4. Matches / firestarters
You may very well need to keep warm if you get stuck outside for longer than planned, even in the summer. It’s shocking how cold it can get overnight in the mountains, and most deaths from hypothermia happen between 0 and +10 degrees C and not in sub-zero temperatures, as most of us may suspect. I like bringing a ton of dryer lint (packed into a small Ziploc bag) and a few waterproof matches as my firestarters.
5. Headlamp w/ extra batteries
A headlamp is a huge aid when the sun is going down and the trees start blocking any remaining sunlight. And if you have to stay overnight, it’s a downright lifesaver. You can find your stuff in your bag, build a shelter, forage for kindling to build a fire, search for a lost trail…
Don't forget extra batteries! You never know if your current ones are nearing the end of their life, and batteries die rather quickly when exposed to cold. So don’t be left in the dark; bring lots of life for your headlamp.
6. Paper topo map
Phones are useful for taking photos, but don’t rely on cell service or on the battery to keep your downloaded map accessible, especially in the cold. Bring a paper map and learn how to interpret it.

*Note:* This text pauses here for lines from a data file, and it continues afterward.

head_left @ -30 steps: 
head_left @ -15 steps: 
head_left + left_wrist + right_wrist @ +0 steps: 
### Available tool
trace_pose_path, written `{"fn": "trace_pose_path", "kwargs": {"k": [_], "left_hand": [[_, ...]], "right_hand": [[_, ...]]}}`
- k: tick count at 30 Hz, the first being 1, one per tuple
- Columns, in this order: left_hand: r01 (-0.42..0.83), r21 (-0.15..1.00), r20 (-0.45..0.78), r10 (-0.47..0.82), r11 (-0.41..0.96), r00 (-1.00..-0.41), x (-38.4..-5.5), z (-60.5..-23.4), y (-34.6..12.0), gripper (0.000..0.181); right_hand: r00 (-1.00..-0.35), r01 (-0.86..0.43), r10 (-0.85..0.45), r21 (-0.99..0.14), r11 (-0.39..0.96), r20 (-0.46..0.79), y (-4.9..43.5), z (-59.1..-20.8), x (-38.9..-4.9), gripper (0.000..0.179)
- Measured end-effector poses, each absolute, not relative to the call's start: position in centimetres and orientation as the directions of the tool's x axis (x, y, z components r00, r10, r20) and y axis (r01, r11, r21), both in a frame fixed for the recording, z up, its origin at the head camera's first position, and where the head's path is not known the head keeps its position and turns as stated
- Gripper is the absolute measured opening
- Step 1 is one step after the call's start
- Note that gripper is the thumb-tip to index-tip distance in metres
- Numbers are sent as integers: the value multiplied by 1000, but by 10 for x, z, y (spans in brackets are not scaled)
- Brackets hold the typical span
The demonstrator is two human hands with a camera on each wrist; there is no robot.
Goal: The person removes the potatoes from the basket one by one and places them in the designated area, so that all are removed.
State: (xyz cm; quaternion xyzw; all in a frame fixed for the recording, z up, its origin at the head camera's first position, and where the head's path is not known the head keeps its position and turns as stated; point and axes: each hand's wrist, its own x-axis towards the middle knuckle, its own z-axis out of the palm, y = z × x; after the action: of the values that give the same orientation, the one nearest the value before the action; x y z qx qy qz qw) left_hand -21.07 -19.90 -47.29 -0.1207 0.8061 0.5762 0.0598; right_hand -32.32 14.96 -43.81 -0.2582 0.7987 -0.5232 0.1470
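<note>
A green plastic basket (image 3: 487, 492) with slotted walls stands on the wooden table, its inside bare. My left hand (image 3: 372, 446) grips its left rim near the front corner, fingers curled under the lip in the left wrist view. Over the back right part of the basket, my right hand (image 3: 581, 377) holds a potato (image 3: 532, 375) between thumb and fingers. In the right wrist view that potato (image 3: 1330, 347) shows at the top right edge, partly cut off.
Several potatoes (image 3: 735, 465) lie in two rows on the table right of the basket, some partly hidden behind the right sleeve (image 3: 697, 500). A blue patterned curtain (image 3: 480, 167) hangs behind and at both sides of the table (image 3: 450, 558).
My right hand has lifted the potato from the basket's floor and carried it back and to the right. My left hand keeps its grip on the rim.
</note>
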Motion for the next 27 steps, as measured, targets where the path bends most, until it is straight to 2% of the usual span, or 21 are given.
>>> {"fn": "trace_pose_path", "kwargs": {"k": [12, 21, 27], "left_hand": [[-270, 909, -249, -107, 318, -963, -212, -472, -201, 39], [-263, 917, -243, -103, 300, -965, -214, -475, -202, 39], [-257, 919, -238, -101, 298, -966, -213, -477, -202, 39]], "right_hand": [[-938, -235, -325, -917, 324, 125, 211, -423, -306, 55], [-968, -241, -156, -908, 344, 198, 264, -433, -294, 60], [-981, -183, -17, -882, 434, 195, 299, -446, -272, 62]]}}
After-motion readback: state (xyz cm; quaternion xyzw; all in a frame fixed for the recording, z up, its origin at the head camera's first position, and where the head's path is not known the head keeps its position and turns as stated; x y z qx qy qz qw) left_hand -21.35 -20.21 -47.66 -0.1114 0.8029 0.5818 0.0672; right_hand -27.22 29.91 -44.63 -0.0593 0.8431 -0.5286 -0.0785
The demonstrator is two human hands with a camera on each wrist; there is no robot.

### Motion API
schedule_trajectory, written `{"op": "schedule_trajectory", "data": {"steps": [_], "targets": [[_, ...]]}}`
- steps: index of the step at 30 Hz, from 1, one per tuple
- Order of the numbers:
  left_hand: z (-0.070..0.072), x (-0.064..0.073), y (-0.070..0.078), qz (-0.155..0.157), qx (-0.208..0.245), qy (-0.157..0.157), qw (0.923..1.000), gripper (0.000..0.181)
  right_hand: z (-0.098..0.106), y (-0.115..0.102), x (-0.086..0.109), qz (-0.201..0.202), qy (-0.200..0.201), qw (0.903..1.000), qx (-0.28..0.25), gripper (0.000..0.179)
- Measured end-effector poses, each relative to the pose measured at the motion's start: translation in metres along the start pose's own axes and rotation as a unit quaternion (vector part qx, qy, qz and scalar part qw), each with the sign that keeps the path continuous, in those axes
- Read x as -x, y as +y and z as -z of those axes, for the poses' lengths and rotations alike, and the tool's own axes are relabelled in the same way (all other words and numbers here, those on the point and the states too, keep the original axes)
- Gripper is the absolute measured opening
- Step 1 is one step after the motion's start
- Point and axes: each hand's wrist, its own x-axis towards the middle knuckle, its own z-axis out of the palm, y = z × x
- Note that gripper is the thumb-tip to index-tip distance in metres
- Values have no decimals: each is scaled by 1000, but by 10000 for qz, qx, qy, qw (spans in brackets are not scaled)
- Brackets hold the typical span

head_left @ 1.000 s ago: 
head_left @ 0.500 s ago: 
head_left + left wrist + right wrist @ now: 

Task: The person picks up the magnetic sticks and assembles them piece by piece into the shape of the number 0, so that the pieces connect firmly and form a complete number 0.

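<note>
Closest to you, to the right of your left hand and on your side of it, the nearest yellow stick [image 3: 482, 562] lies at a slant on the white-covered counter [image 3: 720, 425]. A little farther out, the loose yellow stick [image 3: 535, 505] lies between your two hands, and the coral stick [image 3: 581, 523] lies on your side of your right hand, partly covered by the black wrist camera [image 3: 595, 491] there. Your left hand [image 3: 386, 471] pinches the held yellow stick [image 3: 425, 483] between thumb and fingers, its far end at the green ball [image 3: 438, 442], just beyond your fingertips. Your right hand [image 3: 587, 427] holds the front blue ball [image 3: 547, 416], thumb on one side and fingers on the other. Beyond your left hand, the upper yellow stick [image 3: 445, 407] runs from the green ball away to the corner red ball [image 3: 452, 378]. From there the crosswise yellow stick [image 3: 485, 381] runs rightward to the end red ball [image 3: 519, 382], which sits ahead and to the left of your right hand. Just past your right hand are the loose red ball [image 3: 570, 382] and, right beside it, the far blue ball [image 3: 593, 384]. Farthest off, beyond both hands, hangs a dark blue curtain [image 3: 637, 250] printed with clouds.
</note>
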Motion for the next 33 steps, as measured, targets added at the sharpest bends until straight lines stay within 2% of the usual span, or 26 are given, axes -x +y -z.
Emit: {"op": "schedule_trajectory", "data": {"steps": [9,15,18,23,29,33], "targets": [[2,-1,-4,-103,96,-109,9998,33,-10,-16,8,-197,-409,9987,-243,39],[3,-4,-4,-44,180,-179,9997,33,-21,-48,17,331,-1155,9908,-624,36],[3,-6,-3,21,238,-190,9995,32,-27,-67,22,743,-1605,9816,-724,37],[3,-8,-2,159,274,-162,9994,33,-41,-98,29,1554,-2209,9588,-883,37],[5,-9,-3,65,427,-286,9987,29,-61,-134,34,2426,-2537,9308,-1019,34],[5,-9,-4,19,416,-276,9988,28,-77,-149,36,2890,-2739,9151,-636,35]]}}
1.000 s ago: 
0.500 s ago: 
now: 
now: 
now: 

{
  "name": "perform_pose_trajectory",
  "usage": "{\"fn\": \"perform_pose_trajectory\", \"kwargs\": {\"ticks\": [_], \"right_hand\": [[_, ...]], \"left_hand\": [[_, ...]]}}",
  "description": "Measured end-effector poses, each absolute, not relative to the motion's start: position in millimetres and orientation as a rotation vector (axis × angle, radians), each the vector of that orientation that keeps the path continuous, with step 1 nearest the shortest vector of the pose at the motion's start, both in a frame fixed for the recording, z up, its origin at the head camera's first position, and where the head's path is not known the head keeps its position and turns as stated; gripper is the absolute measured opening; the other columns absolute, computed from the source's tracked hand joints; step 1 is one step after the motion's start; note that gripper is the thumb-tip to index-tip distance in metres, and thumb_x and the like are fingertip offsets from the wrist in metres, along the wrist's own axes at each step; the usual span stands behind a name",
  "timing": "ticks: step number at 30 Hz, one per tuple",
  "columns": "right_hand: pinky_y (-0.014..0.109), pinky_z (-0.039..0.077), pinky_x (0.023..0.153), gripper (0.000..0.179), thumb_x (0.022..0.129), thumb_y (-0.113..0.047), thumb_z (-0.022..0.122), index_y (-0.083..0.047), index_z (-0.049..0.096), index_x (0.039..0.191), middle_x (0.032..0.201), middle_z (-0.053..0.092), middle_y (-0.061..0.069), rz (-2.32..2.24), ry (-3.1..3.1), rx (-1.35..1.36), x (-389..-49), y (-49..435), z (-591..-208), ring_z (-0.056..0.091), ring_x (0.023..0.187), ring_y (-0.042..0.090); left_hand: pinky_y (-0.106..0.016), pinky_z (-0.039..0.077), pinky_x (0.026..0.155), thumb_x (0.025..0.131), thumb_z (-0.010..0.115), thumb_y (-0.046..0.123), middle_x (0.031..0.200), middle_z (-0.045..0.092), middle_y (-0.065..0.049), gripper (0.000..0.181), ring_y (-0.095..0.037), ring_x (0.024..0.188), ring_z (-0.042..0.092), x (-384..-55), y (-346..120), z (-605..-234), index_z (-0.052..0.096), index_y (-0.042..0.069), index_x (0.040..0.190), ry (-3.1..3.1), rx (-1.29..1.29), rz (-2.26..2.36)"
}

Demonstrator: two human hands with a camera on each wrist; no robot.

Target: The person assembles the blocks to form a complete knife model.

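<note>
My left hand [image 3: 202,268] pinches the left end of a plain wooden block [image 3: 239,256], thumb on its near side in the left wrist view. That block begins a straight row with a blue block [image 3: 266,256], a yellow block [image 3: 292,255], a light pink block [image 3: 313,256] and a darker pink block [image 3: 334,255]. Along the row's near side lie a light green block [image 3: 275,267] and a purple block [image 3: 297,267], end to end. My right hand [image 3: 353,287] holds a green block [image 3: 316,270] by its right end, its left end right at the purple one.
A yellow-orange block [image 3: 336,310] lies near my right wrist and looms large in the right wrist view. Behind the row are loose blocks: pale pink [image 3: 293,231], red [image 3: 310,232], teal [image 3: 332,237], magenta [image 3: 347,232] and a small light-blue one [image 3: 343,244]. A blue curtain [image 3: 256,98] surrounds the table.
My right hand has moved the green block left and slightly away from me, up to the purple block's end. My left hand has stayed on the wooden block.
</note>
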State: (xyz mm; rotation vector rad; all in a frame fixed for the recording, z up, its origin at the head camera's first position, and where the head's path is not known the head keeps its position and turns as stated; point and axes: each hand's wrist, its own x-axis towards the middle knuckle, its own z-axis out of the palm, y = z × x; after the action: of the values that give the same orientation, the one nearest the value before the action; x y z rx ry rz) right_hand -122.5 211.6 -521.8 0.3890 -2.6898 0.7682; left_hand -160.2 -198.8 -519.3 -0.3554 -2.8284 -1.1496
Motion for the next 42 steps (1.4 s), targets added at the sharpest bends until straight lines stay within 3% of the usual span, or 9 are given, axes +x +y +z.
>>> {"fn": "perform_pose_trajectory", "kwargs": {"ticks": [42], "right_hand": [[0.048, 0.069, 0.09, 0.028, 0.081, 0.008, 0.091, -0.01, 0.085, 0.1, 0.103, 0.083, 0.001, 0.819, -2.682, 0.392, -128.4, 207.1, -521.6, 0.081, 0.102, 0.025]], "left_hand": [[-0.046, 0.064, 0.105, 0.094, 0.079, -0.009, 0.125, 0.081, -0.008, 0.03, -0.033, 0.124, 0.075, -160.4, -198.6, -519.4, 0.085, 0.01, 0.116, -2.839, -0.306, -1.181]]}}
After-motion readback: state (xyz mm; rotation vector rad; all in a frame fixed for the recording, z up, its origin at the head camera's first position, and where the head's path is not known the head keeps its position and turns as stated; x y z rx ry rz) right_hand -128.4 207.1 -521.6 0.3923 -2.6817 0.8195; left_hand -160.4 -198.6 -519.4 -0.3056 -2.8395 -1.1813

Topography maps include ever-crucial contour lines and relief shading, as well as camping spots, rivers, creeks and lakes, service roads, and other points of interest. Here’s a short, simple and helpful video by REI on How to Read a Topo Map.
7. Toilet paper or tissues / Ziploc bag
No need to explain why you might need toilet paper or tissues out on your hike, but bringing a small Ziploc bag will allow you to carry your soiled paper back with you. It won’t smell if it’s in a sealable bag and you can throw it in the garbage bin at the trailhead. Don’t even think of leaving soiled toilet paper out there. (By the way, I see absolutely no harm in peeing in nature, as long as it’s far from a water source).
8. Sprays (Bear, bug and sun)
I’ve lugged a few important sprays under the same group here. Bear spray is an obvious necessity if you live in bear country. Keep in mind that preventing a bear encounter is the best way to avoid problems with wildlife (make lots of noise and look ahead on the trail as much as possible). Bear spray is to be used once/if a bear approaches you ONLY; it is not to be sprayed on your skin/clothes like insect repellent! Here’s a funny and entertaining (but legit) clip on Using bear spray, or a shorter one about how to use bear spray.
Sun protection is an obvious safety issue, but I’ve skimped on bug spray before and really regretted it. What a relief when you find yourself under attack by swarms of ravenous mosquitoes or black flies.
So there you have it!
Don't forget …
Most backpacks have built-in whistles near the chest strap. This can be extremely useful if you suffer a fall and land off-trail, or if an injury keeps you from being able to seek help. A whistle will alert people as to your location if you’re somehow not visible.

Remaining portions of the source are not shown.